You’re on the right track – spending time thinking about it. Try for something that appeals to her interests. If it is jewelry, go for it. Maybe it’s a trip for just the 2 of you.
Ask Noah for ideas?
Lloyd – You can always buy Risa a Citizen ,,, watch! 😉
Lloyd, you can never go wrong with a Cadillac… or a Mercedes.
Lloyd you are a wordsmith of note:
How about a poem or a special piece of Risa-focused prose.
I would suggest a simple cuff bracelet engraved with words (either inside or on the top) that have a special meaning between the two of you. She would wear it always and know what the special phrase said every time she glanced at it and know that you are close to her always. Sometimes the simple things relay what is closest to our heart. At this age, we don’t need more of the same or extra fancy things – just something to make us extra close to one another.

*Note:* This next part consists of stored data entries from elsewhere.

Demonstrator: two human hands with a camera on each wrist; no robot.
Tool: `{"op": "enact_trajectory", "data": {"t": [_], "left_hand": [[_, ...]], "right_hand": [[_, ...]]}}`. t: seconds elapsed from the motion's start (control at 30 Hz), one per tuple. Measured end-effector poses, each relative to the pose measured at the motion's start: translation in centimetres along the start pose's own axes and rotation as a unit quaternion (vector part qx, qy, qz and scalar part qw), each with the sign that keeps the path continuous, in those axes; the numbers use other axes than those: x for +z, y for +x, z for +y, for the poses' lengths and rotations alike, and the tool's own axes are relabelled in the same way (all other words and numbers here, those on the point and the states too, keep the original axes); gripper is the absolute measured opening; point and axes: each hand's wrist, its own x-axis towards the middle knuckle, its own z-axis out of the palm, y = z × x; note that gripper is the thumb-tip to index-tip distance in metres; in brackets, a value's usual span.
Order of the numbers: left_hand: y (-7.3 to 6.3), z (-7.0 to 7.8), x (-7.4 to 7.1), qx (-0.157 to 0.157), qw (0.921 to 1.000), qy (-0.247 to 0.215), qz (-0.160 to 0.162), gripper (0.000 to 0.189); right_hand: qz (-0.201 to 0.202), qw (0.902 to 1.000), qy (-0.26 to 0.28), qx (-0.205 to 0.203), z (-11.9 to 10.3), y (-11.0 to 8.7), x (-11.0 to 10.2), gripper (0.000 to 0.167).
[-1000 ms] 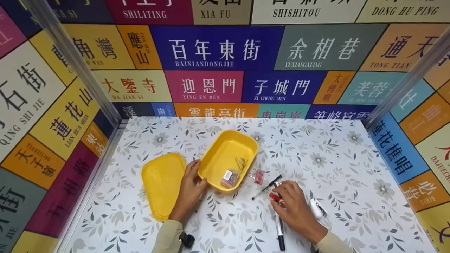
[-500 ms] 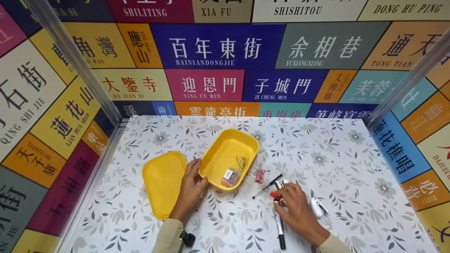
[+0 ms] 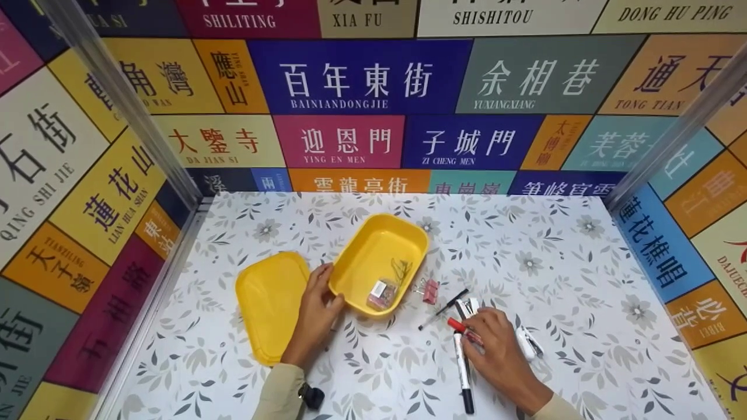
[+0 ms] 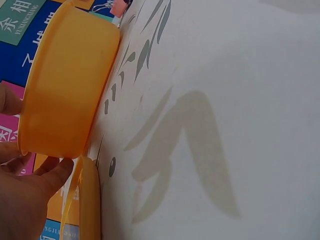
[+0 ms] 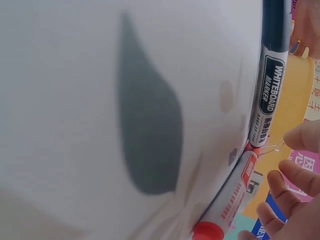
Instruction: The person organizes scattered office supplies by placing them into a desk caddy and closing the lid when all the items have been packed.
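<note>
My left hand (image 3: 318, 309) grips the near-left corner of a yellow plastic box (image 3: 359, 262), fingers at its rim and thumb at its near end. Inside the box lie a small clear pack (image 3: 382, 293) with a white label and some thin wire pieces (image 3: 401, 270). My right hand (image 3: 496, 347) hovers over a red whiteboard marker (image 5: 230, 195), fingers loosely bent and apart from it in the right wrist view. The red marker lies on the table, end to end with a black whiteboard marker (image 5: 270, 85). My right fingers cover part of the red marker in the head view.
A yellow lid (image 3: 271, 309) lies left of the box. Right of the box are a pink binder clip (image 3: 430, 291), a black-ended pen (image 3: 446, 308) and a small white-and-black item (image 3: 468, 306). A small white stapler (image 3: 528, 343) sits beside my right hand. Sign-printed walls enclose the table.
My right hand has drawn back slightly toward me and to the right, uncovering more of both markers and the white-and-black item. My left hand and the box have stayed put.
</note>
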Motion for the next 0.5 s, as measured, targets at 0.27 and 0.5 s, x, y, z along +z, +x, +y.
{"op": "enact_trajectory", "data": {"t": [0.27,0.5], "left_hand": [[-0.02,-0.03,0.01,0.004,1.0000,-0.003,0.001,0.073],[-0.06,0.11,0.04,-0.009,0.9999,0.007,-0.001,0.074]], "right_hand": [[0.000,0.9999,-0.009,-0.009,0.24,-0.29,-0.30,0.036],[-0.003,0.9998,-0.011,-0.013,0.52,-0.56,-0.72,0.038]]}}
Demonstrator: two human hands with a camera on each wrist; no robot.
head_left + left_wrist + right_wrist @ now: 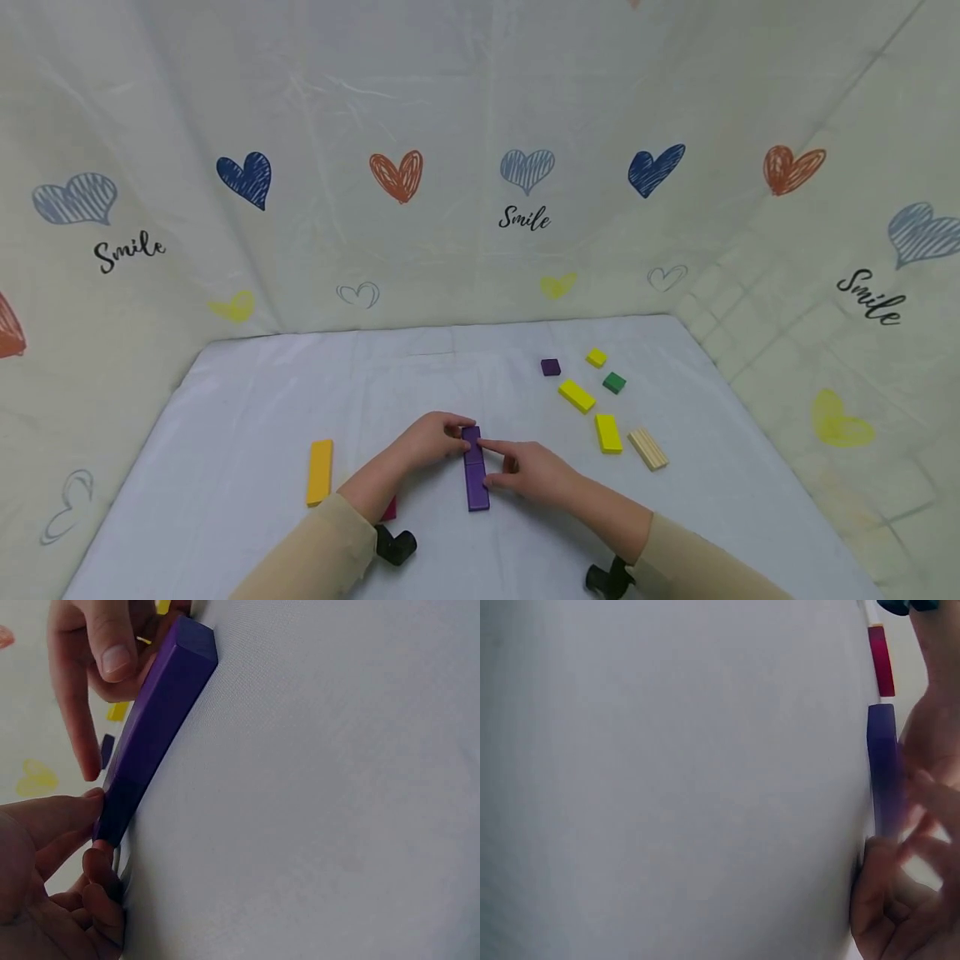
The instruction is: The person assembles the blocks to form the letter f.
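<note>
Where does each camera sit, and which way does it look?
Head: on the person's head, looking forward and down at the white cloth; both sleeves, the left hand and the right hand show.
Left wrist: on that wrist, looking along the purple blocks; left hand lower left, right hand above.
Right wrist: on that wrist, looking across the white cloth; parts of both hands show at the right edge.
Shared: head and right wrist both show the red block.

Your purple oblong blocks [477,490]: smooth, painted look, faint gloss. White cloth table cover [300,787] beneath: fine-woven, matt. Pale ribbed wooden block [648,450] to your right: bare grain colour, grooved face. Your beige cloth sleeves [318,550]: matt. White heart-printed sheet backdrop [450,92] facing you: wrinkled, slight sheen.
</note>
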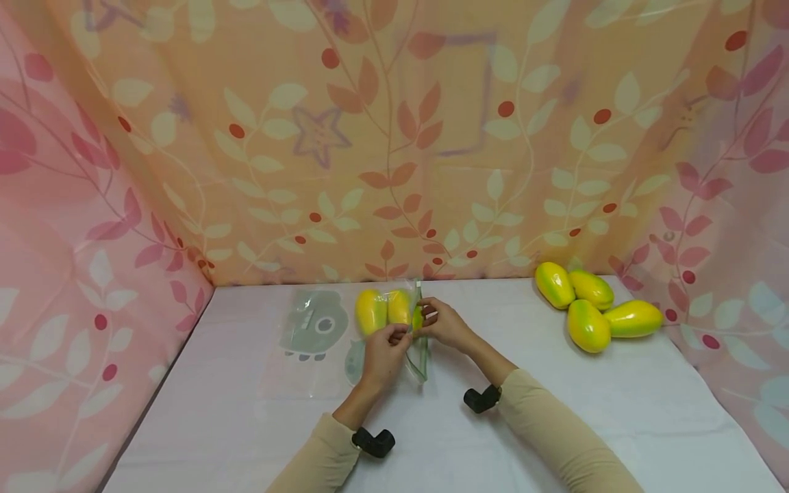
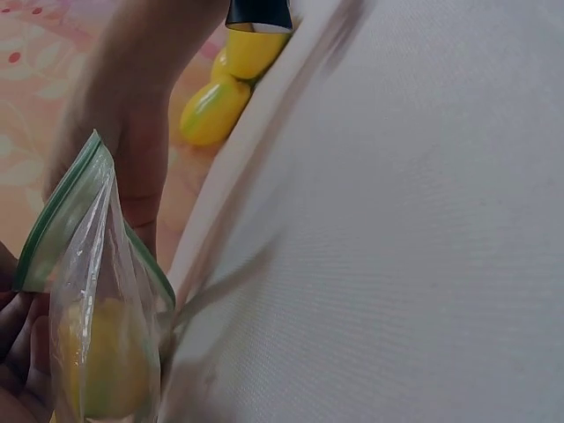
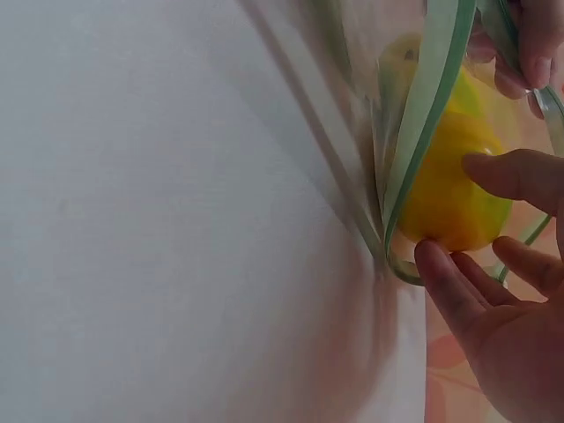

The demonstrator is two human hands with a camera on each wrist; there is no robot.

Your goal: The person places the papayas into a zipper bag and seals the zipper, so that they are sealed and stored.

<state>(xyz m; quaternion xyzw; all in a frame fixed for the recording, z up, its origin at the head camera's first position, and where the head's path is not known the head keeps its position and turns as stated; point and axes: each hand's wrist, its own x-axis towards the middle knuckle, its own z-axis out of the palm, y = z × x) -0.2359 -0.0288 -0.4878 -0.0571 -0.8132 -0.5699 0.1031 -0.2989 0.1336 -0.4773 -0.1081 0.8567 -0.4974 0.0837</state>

Great chocolate CANDY and a good note!
Lloyd, how about an actual scrapbook – memories of the past (pictures, ticket stubs, maps and mementos of vacations, family events, etc. You could write a ‘special note’ and add to the front of the book – – on the last page, you could attach an envelope with a ‘special note’ and two tickets for a special birthday future event, trip, etc. that you have already planned. This scrapbook can be shared with family and friends in the years to come! Happy Birthday Risa!